Bramkarz: Arkadiusz Malarz

Niezwykle doświadczony golkiper trafił na aleję Unii w trybie ratunkowym. Dotychczasowy bramkarz ŁKS-u, Michał Kołba, naruszył przepisy antydopingowe, co poskutkowało zawieszeniem i rozwiązaniem kontraktu z ekstraklasową drużyną. Malarz w nowych barwach zadebiutował 21 września - premierowe starcie nie wypadło zbyt okazale, gdyż ofensywnie nastawiona Arka aż 4-krotnie umieściła piłkę w siatce byłego Legionisty.
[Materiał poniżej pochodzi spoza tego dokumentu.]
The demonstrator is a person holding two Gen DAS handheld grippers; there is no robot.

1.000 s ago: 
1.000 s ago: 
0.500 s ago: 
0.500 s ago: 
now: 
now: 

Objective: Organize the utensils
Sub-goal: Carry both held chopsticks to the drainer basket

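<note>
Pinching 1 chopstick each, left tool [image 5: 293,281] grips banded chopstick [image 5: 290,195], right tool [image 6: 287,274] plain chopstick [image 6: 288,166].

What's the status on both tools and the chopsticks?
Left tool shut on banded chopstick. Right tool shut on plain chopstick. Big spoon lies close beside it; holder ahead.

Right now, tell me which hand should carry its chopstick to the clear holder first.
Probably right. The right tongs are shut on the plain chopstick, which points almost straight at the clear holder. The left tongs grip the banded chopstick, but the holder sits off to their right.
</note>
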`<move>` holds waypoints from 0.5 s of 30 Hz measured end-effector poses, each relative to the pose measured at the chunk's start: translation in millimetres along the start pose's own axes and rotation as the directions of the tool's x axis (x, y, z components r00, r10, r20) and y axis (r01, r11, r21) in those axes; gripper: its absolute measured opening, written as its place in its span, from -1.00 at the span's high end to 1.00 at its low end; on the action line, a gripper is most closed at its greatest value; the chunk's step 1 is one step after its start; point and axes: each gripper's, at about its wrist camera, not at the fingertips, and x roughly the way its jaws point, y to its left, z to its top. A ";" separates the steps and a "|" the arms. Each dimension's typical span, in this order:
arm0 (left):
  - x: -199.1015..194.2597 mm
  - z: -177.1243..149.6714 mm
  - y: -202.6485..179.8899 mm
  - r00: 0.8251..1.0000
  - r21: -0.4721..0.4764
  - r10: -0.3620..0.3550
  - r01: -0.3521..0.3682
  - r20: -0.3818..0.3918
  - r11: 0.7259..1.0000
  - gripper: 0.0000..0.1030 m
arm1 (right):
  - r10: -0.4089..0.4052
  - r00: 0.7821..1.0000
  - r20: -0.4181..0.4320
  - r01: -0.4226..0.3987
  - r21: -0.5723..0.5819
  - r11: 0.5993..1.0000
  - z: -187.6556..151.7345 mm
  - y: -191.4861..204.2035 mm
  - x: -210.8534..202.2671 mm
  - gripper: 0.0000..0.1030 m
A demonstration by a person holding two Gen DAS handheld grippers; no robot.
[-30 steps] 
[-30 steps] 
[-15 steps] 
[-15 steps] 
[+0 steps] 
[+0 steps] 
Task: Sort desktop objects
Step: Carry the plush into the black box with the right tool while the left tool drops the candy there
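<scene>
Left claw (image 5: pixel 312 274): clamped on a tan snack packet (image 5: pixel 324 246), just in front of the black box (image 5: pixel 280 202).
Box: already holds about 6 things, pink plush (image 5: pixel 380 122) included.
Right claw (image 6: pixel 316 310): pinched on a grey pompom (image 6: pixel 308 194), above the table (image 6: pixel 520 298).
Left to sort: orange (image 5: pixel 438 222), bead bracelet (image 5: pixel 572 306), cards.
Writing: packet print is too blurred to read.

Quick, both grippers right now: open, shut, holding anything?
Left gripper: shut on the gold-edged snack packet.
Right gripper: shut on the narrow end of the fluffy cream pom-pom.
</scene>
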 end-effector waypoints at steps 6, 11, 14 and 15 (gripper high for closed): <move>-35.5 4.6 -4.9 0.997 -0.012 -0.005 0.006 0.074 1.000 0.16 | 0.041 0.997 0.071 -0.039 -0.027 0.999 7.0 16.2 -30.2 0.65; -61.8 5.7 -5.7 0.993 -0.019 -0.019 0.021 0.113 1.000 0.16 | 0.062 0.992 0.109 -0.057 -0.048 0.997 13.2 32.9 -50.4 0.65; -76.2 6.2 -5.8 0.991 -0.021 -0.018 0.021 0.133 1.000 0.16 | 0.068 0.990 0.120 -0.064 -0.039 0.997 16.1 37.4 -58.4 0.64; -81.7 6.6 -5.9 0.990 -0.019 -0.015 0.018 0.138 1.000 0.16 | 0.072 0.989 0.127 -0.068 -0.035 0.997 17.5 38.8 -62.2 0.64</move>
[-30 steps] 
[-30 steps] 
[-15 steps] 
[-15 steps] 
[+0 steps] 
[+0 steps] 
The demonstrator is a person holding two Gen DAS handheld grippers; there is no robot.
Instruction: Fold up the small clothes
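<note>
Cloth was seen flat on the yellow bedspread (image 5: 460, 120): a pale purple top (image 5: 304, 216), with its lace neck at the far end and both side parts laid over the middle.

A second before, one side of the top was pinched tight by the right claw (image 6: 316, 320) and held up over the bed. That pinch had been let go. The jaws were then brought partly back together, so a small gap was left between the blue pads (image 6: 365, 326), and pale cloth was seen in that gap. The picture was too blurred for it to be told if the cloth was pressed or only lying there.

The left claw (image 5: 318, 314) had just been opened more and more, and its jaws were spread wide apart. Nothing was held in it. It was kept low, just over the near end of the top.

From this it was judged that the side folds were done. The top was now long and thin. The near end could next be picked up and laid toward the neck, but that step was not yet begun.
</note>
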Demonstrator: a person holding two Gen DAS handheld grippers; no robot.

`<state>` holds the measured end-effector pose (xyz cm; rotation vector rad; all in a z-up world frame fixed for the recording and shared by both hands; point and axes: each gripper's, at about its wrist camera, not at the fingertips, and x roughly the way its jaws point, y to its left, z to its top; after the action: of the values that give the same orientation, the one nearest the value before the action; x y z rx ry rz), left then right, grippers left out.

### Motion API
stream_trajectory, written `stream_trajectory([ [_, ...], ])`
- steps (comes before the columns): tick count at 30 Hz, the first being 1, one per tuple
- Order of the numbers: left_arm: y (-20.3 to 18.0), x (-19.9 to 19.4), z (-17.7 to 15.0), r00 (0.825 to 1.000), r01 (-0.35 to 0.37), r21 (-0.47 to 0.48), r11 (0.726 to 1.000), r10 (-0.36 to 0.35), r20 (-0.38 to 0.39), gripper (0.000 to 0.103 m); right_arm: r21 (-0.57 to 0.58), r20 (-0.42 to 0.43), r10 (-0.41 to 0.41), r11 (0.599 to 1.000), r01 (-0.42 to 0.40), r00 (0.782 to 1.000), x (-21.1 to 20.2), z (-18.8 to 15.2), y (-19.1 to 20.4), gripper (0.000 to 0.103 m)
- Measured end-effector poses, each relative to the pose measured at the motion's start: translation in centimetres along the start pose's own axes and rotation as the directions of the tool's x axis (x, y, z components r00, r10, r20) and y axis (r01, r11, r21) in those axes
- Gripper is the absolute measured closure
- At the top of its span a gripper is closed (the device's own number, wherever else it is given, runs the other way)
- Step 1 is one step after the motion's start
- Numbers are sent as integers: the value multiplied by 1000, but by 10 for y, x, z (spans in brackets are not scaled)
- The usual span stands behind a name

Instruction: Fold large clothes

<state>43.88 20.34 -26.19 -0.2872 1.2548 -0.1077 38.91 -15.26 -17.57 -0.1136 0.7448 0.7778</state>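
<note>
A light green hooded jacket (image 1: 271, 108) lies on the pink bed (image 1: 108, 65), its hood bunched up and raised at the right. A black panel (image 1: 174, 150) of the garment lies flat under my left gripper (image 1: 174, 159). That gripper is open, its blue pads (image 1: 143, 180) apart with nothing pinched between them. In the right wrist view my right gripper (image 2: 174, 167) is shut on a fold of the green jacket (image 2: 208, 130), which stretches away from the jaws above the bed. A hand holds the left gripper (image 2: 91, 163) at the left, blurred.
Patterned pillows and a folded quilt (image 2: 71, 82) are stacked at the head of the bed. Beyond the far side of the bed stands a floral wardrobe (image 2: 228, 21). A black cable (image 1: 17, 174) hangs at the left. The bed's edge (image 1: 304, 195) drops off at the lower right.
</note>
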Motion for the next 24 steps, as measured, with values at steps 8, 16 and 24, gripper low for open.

W tym sezonie 3-krotny mistrz Polski rozegrał 11 spotkań, w których zaledwie 2 razy zachował czyste konto.

Obrońcy: Artur Bogusz, Jan Sobociński, Maksymilian Rozwandowicz, Jan Grzesik

Trener Moskal preferuje grę w klasycznym systemie z czwórką defensorów. Boczni obrońcy nie wychodzą zbyt wysoko, a ich udział w akcjach ofensywnych nie jest znaczący, o czym świadczą liczby, jakie zanotowali gracze odpowiedzialni za zabezpieczenie bocznych sektorów boiska - Jan Grzesik na swoim koncie zapisał 1 bramkę i 1 ostatnie podanie, natomiast Karol Klimczak nie może pochwalić się ani trafieniem, ani asystą. Wychowanka Chemika Police nie zobaczymy w pojedynku z Wisłą, gdyż w poprzedniej kolejce ujrzał już 4 żółtą kartkę w bieżących rozgrywkach. Kto może zastąpić 22-latka? Jednym z możliwych kandydatów jest wracający po kontuzji Artur Bogusz, który mimo informacji o powrocie do treningów nie znalazł się w kadrze na mecz z Piastem Gliwice. Czy absencja w starciu z aktualnym mistrzem oznacza kolejną nieobecność rodowitego łodzianina? Niewykluczone, iż szkoleniowiec gospodarzy „oszczędził” defensora na potyczkę z Wisłą, a 26-latek pojawi się na murawie od pierwszych minut. Po przeciwnej stronie boiska zapewne zobaczymy Jana Grzesika. Zawodnika młodzieżowych drużyn zarówno Polonii, jak i Legii Warszawa możemy określić jako jednego z żołnierzy Kazimierza Moskala, gdyż nie opuścił żadnej z 19 kolejek, a 18-krotnie rozpoczynał mecz w wyjściowym składzie. Duet środkowych defensorów powinni stworzyć Jan Sobociński i Maksymilian Rozwandowicz. Mimo wielu zastrzeżeń, jakie pojawiają się w kontekście formy młodzieżowego reprezentanta Polski, opiekun Rycerzy Wiosny konsekwentnie stawia na absolwenta łódzkiej akademii. W trwającym sezonie Sobociński nie zagrał zaledwie raz, a wymuszona pauza była wynikiem przekroczenia pierwszego progu liczby otrzymanych indywidualnych napomnień. Rola drugiego stopera niemal na pewno przypadnie kapitanowi Biało-Czerwono-Białych Maksymilianowi Rozwandowiczowi - 25-latek zaliczył 13 występów i 1 bramkę, pewnie wykorzystując rzut karny w starciu z Cracovią.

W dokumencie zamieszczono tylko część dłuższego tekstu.